*HOW TO COMPLETE THIS TASK*:
Write out each line of the entries exactly, starting at the first and finishing with the line that contains "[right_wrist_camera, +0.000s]".

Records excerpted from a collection
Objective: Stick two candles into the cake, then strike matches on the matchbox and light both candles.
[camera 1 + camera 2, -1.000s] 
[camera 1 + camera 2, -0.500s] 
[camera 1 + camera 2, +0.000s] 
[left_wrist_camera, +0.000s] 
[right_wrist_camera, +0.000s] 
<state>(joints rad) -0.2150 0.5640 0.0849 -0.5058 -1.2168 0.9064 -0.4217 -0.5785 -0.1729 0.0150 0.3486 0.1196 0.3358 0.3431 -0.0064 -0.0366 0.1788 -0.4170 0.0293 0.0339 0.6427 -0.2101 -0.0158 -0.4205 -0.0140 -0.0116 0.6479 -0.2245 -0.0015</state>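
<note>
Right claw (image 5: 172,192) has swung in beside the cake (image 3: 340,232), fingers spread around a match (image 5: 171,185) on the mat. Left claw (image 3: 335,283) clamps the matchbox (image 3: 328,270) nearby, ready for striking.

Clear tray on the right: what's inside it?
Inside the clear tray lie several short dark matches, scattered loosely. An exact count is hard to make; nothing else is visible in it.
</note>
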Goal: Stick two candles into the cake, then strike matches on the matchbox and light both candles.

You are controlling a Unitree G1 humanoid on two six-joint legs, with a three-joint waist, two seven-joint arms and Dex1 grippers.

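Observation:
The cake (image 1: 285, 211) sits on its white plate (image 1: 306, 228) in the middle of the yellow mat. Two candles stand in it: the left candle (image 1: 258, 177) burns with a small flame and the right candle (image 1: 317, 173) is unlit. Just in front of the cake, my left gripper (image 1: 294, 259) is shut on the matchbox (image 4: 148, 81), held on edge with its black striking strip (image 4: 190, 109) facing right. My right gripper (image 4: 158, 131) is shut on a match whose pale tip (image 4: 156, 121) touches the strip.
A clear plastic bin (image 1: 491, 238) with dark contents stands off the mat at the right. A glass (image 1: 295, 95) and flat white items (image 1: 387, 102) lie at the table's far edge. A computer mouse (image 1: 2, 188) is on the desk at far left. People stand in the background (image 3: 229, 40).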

*RESPONSE BELOW*:
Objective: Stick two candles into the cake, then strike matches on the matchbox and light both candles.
[camera 1 + camera 2, -1.000s] 
[camera 1 + camera 2, -0.500s] 
[camera 1 + camera 2, +0.000s] 
[left_wrist_camera, +0.000s] 
[right_wrist_camera, +0.000s] 

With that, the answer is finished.